After initial use instances, a few kinks have come up, like a missing auto-save feature for some users, though those continue to be ironed out between district officials, teachers and software developers in conference calls. Through the first school year of use, the solution will be continually reviewed against user experience, cost and efficiency, Hannah says.

“We’re doing benchmarking right out of the box, so one of the things we’re going to learn is how much time this new process takes and how efficient this is for us,” he says.

Dr. Herschel Hannah, assistant superintendent, Bloomington Public School District 87.

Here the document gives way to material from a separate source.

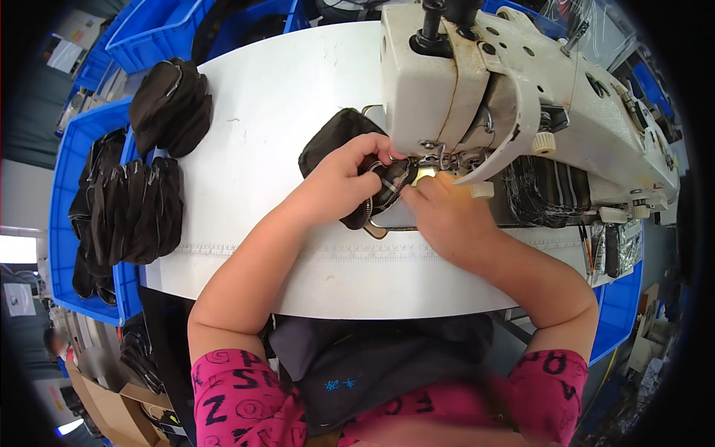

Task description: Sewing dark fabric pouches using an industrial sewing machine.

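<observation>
A black fabric pouch with a zipper and a plaid inner face lies at the needle area of a white sewing machine. My left hand is closed on the pouch, with fingers curled at the zipper edge just left of the needle. My right hand is closed at the pouch's right edge, just below the presser foot, under a warm light; its fingertips are partly hidden.
Black pouches are piled at the table's left and in a blue bin. A stack of striped pieces sits right of the needle. More blue bins stand behind. A small blurred part of another person shows far left.
</observation>
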Demonstrator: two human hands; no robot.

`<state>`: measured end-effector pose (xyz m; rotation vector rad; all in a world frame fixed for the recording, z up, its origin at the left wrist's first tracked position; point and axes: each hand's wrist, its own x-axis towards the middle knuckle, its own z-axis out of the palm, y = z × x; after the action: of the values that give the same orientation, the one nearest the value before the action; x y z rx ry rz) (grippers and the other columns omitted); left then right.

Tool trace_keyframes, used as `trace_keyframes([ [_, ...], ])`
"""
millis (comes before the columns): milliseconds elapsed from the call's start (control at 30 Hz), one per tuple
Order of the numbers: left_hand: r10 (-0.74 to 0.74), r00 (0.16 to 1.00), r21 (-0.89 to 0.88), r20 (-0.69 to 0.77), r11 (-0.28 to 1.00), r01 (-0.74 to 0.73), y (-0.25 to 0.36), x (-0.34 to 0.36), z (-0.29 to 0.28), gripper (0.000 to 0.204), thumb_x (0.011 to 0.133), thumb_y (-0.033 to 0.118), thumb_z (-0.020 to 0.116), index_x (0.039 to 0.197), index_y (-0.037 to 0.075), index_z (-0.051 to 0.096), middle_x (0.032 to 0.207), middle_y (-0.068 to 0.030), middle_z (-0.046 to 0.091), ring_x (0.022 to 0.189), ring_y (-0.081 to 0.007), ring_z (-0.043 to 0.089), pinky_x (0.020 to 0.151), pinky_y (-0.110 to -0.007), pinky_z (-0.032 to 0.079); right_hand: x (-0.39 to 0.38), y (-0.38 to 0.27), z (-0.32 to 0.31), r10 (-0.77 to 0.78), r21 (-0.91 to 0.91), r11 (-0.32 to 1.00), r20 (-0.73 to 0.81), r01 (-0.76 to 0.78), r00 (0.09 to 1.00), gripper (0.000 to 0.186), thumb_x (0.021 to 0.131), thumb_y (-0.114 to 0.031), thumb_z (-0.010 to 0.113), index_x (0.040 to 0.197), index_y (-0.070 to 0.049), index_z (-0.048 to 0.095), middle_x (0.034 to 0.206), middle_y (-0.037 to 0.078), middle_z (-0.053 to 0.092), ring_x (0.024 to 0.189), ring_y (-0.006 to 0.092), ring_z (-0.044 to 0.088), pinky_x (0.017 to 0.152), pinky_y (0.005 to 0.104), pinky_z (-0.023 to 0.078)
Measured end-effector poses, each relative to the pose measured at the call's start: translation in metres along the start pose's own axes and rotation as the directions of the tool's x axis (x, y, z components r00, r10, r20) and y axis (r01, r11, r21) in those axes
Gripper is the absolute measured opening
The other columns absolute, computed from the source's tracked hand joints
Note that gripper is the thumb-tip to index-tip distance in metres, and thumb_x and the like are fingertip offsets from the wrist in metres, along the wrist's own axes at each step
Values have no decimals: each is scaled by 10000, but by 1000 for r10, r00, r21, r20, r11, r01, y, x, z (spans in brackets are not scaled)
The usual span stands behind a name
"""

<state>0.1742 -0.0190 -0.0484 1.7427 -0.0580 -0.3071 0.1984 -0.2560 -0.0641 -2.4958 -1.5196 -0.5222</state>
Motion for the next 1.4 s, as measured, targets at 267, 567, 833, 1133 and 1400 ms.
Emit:
trace_keyframes([
  [267,199,960,42,-197,980,-195,-9,0,23,353,834,-112,535,1122,70,628,1138,-29,603,1010,-170,594,852,-313,516,-2,-17,-11,-128,193,973,-15,129,992,428,815,-214,789,1198,-40,712,1268,145,613,1240,327,556,1036,475,488],
  [567,473,881,701,27,619,-354,20,-14,15,347,754,-98,593,1040,94,634,969,-71,664,960,-322,645,807,-431,545,-10,-22,-7,-92,253,963,-27,96,995,416,874,-187,690,1220,43,692,1265,218,646,1246,370,596,1046,458,493],
  [833,397,898,774,190,502,-386,24,-12,22,370,760,52,688,1128,85,665,849,-40,712,895,-289,675,747,-425,554,-14,-17,-2,-143,183,971,-85,157,986,361,868,-149,625,1151,67,685,1160,247,685,1144,372,645,1011,451,511],
  [1133,93,996,69,-3,993,-93,2,-17,24,284,905,-16,634,1189,-22,632,1113,-48,646,990,-185,617,869,-322,503,-19,-20,5,-139,147,978,-64,147,988,399,891,-180,619,1192,74,682,1256,269,656,1250,421,623,1067,486,506],
  [1400,576,817,844,-25,450,-291,1,-2,40,269,796,-1,786,1057,51,742,934,-110,672,835,-345,663,713,-427,520,-16,-23,8,-120,162,979,-21,122,993,357,886,-183,617,1127,68,693,1246,264,660,1242,420,617,1083,483,491],
])
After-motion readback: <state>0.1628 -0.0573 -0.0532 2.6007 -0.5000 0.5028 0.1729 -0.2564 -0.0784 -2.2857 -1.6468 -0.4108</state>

Surely, the Bloomington school district is dealing with the documents volumes and complexity that would be dwarfed by many enterprise implementations. But it is part of a growing pool of municipal and public institution use cases of both advancing collaboration solutions and applications in the cloud.

Brian Reale, CEO at Colosa, the company behind ProcessMaker, said the number of school districts using its tools or a variation through an OEM partner, like the Bloomington district, has grown to approximately 100 in the last few years. Among that sample size, Reale says he finds an increasing appetite for the cloud, which opens up the chance for modernized applications for districts that may only have a few users and nearly always have financial constraints.

“In terms of U.S. school systems, the cloud is taking flight in some cases,” says Reale.